Once the group had the colt, they agreed on the name of Wajima at Yoshida's recommendation. It is the name of a 27-year-old, 6', 275-pound Sumo wrestler, Japan's grand champion since 1973. Wajima literally means "Circular Sea," but the wrestler has the reputation of being the playboy of the Eastern world. He is a high liver who drives a gleaming ivory Lincoln Continental.

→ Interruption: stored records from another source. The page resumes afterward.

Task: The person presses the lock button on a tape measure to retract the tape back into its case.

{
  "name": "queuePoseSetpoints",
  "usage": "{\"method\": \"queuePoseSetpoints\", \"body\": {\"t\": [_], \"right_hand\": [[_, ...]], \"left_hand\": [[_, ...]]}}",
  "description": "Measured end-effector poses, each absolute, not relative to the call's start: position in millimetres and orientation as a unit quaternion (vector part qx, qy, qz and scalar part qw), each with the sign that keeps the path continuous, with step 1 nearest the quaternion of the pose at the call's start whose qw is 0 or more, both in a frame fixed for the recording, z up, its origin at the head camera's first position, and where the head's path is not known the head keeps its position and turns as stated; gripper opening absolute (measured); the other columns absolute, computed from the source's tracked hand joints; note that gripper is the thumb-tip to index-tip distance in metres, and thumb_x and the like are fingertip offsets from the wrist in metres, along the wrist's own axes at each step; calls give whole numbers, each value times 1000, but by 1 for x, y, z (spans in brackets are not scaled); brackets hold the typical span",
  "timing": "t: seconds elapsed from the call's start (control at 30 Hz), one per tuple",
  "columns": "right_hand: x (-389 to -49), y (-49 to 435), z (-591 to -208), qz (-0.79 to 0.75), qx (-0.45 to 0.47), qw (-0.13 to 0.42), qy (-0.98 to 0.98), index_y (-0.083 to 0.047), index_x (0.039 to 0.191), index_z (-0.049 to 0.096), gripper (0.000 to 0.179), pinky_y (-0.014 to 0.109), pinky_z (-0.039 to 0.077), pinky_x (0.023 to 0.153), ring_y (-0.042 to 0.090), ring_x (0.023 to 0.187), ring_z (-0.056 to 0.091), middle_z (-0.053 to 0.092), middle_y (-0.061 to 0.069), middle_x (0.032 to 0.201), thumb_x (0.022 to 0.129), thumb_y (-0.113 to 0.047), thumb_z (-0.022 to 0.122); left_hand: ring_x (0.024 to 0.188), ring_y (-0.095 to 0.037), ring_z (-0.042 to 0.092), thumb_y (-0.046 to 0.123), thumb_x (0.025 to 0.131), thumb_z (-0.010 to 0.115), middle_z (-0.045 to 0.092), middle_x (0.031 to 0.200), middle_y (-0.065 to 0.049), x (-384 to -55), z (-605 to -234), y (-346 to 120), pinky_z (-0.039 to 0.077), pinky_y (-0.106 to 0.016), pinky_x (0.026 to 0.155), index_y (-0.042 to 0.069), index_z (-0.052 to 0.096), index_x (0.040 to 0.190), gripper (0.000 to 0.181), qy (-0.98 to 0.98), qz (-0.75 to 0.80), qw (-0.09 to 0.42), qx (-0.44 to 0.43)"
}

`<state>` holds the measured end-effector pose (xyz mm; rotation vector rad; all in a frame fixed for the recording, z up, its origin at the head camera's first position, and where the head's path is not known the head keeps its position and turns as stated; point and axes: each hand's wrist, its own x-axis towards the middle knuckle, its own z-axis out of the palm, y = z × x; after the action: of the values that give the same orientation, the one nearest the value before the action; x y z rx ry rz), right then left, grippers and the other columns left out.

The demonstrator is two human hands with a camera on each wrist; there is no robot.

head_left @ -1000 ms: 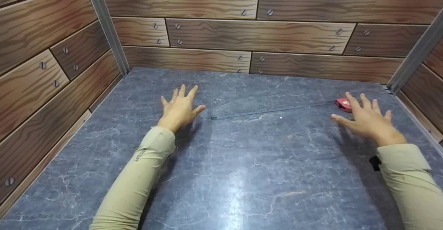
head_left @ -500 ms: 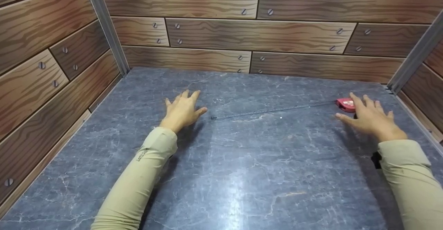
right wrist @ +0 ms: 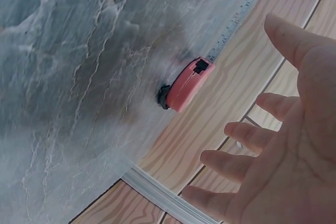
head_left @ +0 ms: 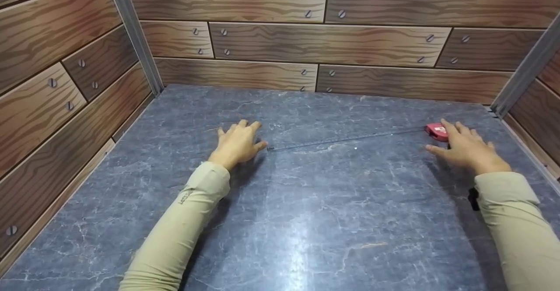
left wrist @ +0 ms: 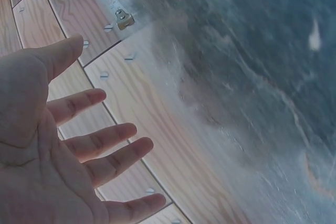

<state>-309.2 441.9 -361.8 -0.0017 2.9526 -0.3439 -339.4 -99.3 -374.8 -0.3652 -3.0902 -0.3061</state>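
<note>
A red tape measure [head_left: 436, 131] lies at the right of the dark marbled tabletop. Its thin blade [head_left: 332, 141] is drawn out to the left and ends in a small metal hook [left wrist: 124, 19]. My left hand [head_left: 236, 144] hovers just left of that hook, fingers spread, holding nothing. Over the right part of the table, my right hand [head_left: 469, 149] is held with its fingers apart, partly covering the tape case in the head view. The right wrist view shows the red case [right wrist: 189, 85] apart from the fingers, with the marked blade [right wrist: 236, 19] coming out of it.
Wood-patterned panels [head_left: 328, 43] wall the table at the back and both sides. Grey metal posts [head_left: 133, 33] stand at the back corners. A tiny white speck [head_left: 355, 148] lies on the tabletop below the blade.
My left hand has moved right and slightly nearer, closer to the hook. The right hand has shifted only a little. The tape measure lies where it was.
</note>
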Motion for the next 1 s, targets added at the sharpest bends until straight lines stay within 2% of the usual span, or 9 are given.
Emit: {"method": "queuePoseSetpoints", "body": {"t": [0.4, 0.67, 0.87, 1.0], "right_hand": [[-320, 444, -368, -106, -4, 99, 989, 6, 167, 3, 112, 93, 16, 108, 77, 146, 7, 5, 50, 163, 102, -69, 55], [-323, 440, -373, -100, 4, 112, 989, 14, 163, 7, 110, 93, 18, 108, 78, 145, 8, 6, 50, 163, 103, -63, 57], [-326, 437, -376, -99, 3, 117, 988, 14, 162, 11, 108, 93, 19, 108, 78, 144, 10, 7, 49, 163, 103, -64, 57], [-327, 438, -377, -102, 6, 123, 987, 9, 164, 11, 105, 93, 22, 107, 79, 143, 12, 10, 48, 164, 103, -62, 58]], "left_hand": [[146, -42, 53, 50, 104, 66, 54, 157, -16, -338, -380, -89, 30, -78, 120, 25, 52, 158, 61, -987, -86, -10, -133], [144, -44, 54, 47, 104, 68, 55, 156, -16, -338, -385, -86, 35, -76, 117, 25, 55, 157, 58, -985, -83, -24, -147], [144, -44, 52, 46, 104, 68, 56, 154, -15, -339, -388, -87, 39, -73, 115, 25, 58, 153, 55, -985, -80, -35, -148], [140, -43, 56, 45, 103, 70, 59, 147, -15, -338, -389, -86, 41, -70, 113, 25, 62, 149, 51, -984, -80, -37, -155]]}}
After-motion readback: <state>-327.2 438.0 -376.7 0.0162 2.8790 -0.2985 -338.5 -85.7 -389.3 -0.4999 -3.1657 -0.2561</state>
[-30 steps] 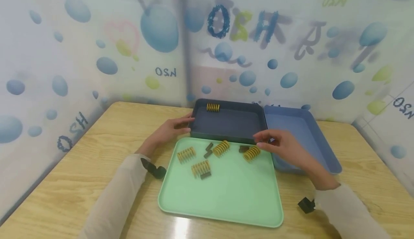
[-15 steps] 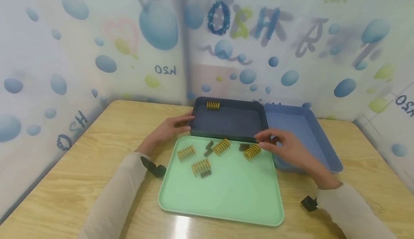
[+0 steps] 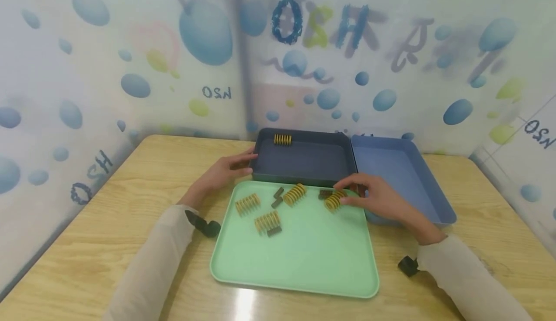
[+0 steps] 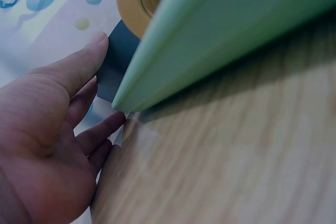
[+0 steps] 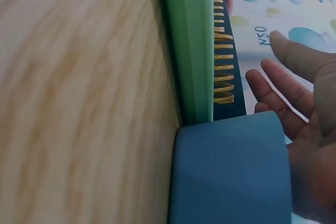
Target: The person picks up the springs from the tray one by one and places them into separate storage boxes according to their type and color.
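My right hand (image 3: 375, 195) hovers over the upper right of the green tray (image 3: 304, 258), thumb and fingers apart. Its thumb is close to a large yellow spring (image 3: 333, 202); in the right wrist view the fingers hold nothing. A small dark spring (image 3: 325, 194) lies just behind that one. My left hand (image 3: 219, 172) is at the left wall of the dark tray (image 3: 312, 161), fingers extended. Other large yellow springs on the green tray are one at the back (image 3: 294, 194), one at the left (image 3: 247, 204) and one nearer the middle (image 3: 267, 221).
Small dark pieces (image 3: 277, 197) lie between the yellow springs, and another (image 3: 274, 231) is in front. One yellow-and-black spring (image 3: 283, 139) sits in the dark tray's back left. A blue tray (image 3: 391, 166) adjoins it on the right. All stand on a wooden table (image 3: 173, 161) before a patterned wall.
My right hand has shifted slightly left and its thumb has come over the right-hand yellow spring. My left hand keeps its place at the dark tray. The head view has turned a little.
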Demonstrator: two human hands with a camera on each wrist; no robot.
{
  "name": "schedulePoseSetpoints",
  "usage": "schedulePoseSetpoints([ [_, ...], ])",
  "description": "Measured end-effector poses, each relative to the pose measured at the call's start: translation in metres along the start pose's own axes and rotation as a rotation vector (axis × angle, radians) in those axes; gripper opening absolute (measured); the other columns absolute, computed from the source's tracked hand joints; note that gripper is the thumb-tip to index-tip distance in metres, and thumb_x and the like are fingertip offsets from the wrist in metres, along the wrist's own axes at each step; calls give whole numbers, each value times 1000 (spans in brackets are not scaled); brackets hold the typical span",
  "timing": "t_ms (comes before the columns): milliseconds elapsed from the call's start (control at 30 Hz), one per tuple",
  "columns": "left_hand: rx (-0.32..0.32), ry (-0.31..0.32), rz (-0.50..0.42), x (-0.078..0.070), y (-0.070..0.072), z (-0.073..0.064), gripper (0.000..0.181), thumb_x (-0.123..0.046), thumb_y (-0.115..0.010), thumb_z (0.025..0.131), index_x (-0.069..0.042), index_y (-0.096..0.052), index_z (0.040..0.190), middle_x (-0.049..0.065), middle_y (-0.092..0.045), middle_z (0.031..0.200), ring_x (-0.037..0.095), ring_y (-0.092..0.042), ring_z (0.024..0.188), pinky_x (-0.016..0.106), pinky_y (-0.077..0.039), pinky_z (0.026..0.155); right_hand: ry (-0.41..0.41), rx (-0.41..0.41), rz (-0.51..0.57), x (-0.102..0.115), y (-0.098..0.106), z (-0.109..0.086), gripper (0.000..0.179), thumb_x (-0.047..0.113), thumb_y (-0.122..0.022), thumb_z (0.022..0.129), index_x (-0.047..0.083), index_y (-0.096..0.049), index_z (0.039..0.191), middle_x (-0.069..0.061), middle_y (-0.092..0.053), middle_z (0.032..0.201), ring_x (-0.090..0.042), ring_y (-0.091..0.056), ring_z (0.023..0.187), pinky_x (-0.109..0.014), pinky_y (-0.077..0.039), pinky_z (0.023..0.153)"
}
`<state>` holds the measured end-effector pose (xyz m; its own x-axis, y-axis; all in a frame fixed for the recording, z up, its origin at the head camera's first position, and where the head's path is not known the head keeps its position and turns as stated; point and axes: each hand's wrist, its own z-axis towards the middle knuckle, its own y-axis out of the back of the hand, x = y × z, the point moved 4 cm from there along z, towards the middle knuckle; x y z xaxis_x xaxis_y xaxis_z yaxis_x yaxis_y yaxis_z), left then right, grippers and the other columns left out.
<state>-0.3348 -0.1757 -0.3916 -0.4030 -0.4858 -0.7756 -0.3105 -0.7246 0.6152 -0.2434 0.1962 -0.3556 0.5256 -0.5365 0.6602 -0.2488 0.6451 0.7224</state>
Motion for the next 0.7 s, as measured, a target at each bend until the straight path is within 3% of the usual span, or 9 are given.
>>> schedulePoseSetpoints([
  [200, 2, 12, -46, 0, -1, 1, 49, -20, -62, 94, -9, -49, 140, -1, -32, 153, 24, -23, 141, 49, -14, 114, 30, 16, -24, 0, -1, 1, 32, 28, -74, 84, 16, -69, 114, 2, -61, 92, -17, -45, 66, -30, -40, 57],
  [467, 0, 11, -44, 1, 0, -1, 49, -25, -63, 94, -16, -50, 140, -10, -34, 151, 14, -26, 139, 42, -18, 114, 80, 39, -130, 4, -7, 6, 36, 29, -79, 80, 18, -70, 113, 8, -63, 89, -12, -38, 59, -25, -36, 54],
  [700, 5, 7, -55, 2, -1, 0, 51, -31, -64, 93, -18, -50, 140, -13, -34, 150, 14, -26, 139, 43, -17, 114, 100, 37, -155, 4, -10, 8, 36, 22, -80, 78, 17, -70, 113, 8, -65, 100, -14, -44, 66, -26, -39, 56],
])
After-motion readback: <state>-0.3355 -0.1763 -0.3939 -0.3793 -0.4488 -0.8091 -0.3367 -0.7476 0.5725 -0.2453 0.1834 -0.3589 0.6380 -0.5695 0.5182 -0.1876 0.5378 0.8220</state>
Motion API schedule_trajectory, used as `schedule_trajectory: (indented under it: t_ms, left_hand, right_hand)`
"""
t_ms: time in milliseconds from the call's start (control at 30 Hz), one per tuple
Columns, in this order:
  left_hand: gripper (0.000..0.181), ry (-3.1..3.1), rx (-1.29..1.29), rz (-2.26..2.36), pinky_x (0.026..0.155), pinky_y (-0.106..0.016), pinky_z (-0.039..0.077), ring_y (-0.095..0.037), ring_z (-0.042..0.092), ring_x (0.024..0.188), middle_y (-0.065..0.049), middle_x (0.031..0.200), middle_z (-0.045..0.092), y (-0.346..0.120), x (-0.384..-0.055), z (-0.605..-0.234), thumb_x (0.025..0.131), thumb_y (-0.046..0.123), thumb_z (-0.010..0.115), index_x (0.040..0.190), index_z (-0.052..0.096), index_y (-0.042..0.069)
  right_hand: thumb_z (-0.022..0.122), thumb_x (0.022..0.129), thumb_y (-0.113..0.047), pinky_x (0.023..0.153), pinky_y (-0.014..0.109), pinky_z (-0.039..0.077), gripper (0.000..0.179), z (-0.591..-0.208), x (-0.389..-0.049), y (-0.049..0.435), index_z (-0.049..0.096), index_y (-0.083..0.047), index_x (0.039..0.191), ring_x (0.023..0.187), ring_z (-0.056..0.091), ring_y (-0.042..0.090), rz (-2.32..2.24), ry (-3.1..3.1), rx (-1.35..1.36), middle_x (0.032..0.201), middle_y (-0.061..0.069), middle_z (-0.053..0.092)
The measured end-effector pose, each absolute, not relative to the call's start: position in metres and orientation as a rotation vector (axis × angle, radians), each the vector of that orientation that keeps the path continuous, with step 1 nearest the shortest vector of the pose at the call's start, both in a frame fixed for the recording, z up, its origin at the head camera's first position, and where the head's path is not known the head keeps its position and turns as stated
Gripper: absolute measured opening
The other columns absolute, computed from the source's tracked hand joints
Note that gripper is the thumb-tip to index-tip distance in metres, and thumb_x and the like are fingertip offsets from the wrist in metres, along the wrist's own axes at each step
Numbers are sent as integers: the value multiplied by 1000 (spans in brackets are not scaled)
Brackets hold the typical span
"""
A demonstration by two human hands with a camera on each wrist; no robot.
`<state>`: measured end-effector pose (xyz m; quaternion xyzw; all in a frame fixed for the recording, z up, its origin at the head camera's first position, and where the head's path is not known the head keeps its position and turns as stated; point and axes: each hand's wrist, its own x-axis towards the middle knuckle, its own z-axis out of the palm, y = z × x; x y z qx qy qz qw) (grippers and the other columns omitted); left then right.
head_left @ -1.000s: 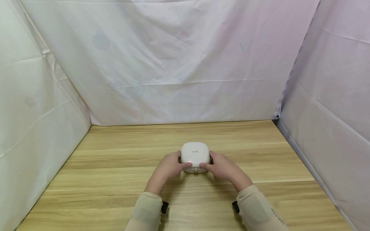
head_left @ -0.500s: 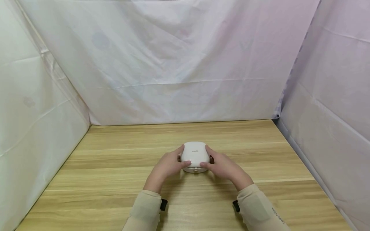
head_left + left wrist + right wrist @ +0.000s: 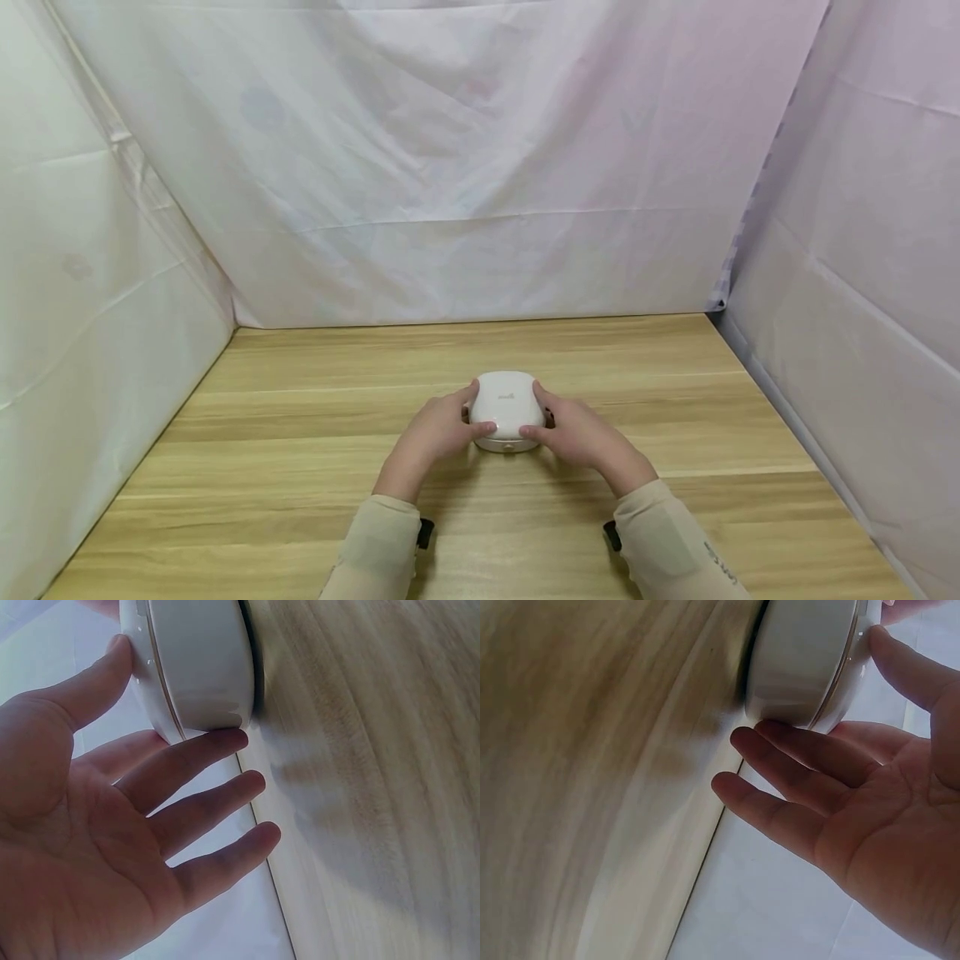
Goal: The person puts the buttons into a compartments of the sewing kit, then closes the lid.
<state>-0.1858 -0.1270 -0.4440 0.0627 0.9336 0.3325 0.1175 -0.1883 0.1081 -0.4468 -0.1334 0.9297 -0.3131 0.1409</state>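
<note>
A glossy white rounded case (image 3: 507, 404) with small lettering on its lid sits on the wooden table, a small tab at its front. The left hand (image 3: 440, 427) holds it from the left, thumb on the lid's front edge and index finger at the lid's far side. From the right, the right hand (image 3: 577, 429) grips it in a mirrored way. A thin gold line runs around the case side (image 3: 202, 660) in the left wrist view. There, the middle fingertip touches the lower side, while the other two fingers extend apart from it. The right wrist view shows similar spread fingers (image 3: 772, 817).
The wooden table (image 3: 300, 375) extends around the case. Pale cloth curtains (image 3: 450, 167) hang behind it and along both sides. Each beige sleeve (image 3: 382, 542) has a black piece at the wrist.
Both index fingers have shifted up and forward along the lid's sides. Dark marks at the front seam, visible before, no longer show. The case stays in about the same place.
</note>
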Motion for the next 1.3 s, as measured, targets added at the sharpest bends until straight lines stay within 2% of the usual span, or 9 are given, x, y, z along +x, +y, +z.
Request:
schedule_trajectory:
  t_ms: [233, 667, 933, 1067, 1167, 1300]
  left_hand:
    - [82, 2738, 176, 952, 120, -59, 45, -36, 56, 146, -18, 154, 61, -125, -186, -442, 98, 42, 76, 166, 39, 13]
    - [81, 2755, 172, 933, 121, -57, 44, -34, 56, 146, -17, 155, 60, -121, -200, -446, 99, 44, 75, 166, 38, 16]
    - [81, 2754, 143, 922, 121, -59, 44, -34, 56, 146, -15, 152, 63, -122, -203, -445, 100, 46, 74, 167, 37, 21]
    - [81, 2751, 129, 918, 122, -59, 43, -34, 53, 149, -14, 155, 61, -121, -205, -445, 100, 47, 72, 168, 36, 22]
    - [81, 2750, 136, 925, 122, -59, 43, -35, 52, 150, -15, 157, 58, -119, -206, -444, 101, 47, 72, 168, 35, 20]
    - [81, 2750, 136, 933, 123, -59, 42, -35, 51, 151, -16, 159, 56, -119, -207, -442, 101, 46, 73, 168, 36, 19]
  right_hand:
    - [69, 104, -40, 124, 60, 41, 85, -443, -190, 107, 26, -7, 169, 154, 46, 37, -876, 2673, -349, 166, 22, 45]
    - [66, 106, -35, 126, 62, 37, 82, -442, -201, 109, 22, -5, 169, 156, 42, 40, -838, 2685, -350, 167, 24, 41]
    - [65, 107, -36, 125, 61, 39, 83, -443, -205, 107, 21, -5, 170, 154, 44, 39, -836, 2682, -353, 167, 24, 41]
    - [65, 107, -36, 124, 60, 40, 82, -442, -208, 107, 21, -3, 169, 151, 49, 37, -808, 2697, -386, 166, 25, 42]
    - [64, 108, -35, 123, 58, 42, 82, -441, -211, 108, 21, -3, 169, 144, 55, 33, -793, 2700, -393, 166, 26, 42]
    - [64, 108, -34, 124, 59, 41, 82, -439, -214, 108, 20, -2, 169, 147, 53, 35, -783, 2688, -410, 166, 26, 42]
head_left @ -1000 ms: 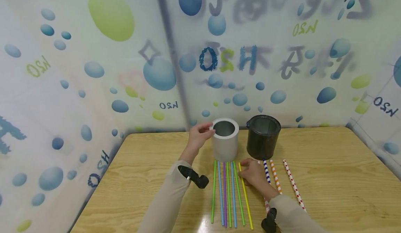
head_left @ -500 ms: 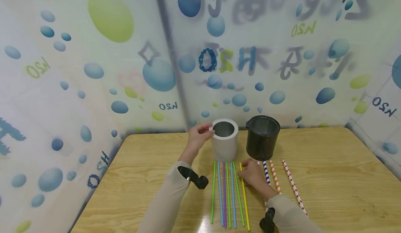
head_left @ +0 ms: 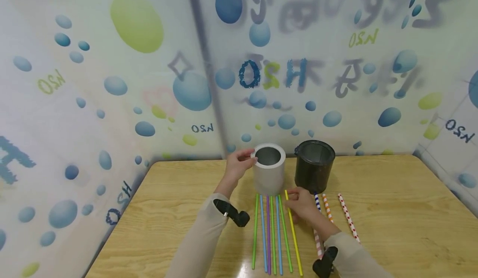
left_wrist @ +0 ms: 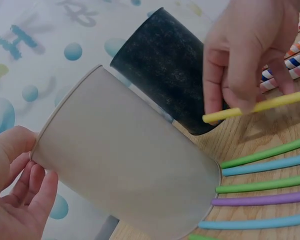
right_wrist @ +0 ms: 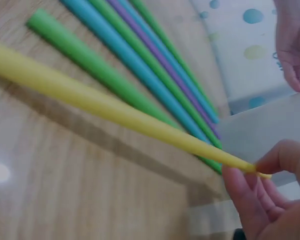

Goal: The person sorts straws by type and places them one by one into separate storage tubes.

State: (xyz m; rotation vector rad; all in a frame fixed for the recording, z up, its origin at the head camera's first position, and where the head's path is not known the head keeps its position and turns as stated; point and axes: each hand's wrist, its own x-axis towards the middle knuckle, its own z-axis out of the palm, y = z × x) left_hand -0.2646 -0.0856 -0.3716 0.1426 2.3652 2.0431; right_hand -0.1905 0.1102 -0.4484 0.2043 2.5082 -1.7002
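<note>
My left hand holds the rim of a light grey cylindrical container, which stands upright on the table. My right hand pinches a yellow straw close to its far end. In the right wrist view the yellow straw is raised off the wood, casting a shadow below it. Left of it lie several plain straws in a row, among them a green straw, a blue straw and a purple straw. They point at the grey container's base.
A black cylindrical container stands right of the grey one. Patterned straws lie beyond my right hand, including a red-dotted straw and an orange-striped straw; my right arm partly hides some. A printed wall rises behind the wooden table.
My right hand has lifted the yellow straw's far end slightly, and its near end has swung a little left, then back right. The left hand stays at the grey container's rim.
</note>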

DiMauro got Wajima to the races quite late. It was Sept. 21 of his 2-year-old season before he first ran, and he won. His debut had been delayed by that most common of horse injuries, bucked shins. Wajima ran only three more times and won once before being tucked away for the winter. One of the defeats was a very good second in the Laurel Futurity. Everyone assumed that he would start a march toward the Triple Crown and fight it out with the unbeaten 2-year-old champion, Foolish Pleasure. But after finishing fifth in the Bahamas at Hialeah at the end of January, Wajima developed a splint on the inside of his left foreleg and had to be taken out of training again, this time until June.

DiMauro had been a jockey for many years but had to quit when his weight got too high, and when he first started training he had to gallop horses to make ends meet. At one stage he had a one-horse stable, Eighteen Crosses—which was claimed from him. DiMauro claimed Eighteen Crosses back, only to discover that the horse had bowed a tendon. It took him a year to get Eighteen Crosses back on the racetrack. Then the horse won at first asking.

Slowly, DiMauro's career developed. In his biggest year before this one his horses earned a little more than $600,000. In 1975 the figure so far is more than $1 million, for in addition to Wajima he also trains Dearly Precious, the 2-year-old filly who has rattled off seven straight stakes and could well be the Ruffian of 1976.

When Wajima began racing again in June he won two allowance events and finished second in the Saranac and Dwyer Handicaps. Since then he has been spectacular, winning the Marylander at Bowie, the Monmouth Invitational, the Travers, the Governor and the Marlboro, in order. His next race may be the Woodward Stakes in New York in September or the richest handicap ever to be run in this country, the $350,000 National Thoroughbred Championship at Santa Anita on Nov. 1.

Late last Saturday Jim Scully watched the rerun of the patrol films of Wajima's Marlboro victory. "Well," he said, "he's worth every bit of that $600,000 now, isn't he?" And then some.


Driving on the outside in the Marlboro's taut stretch duel, Wajima outruns favored Forego.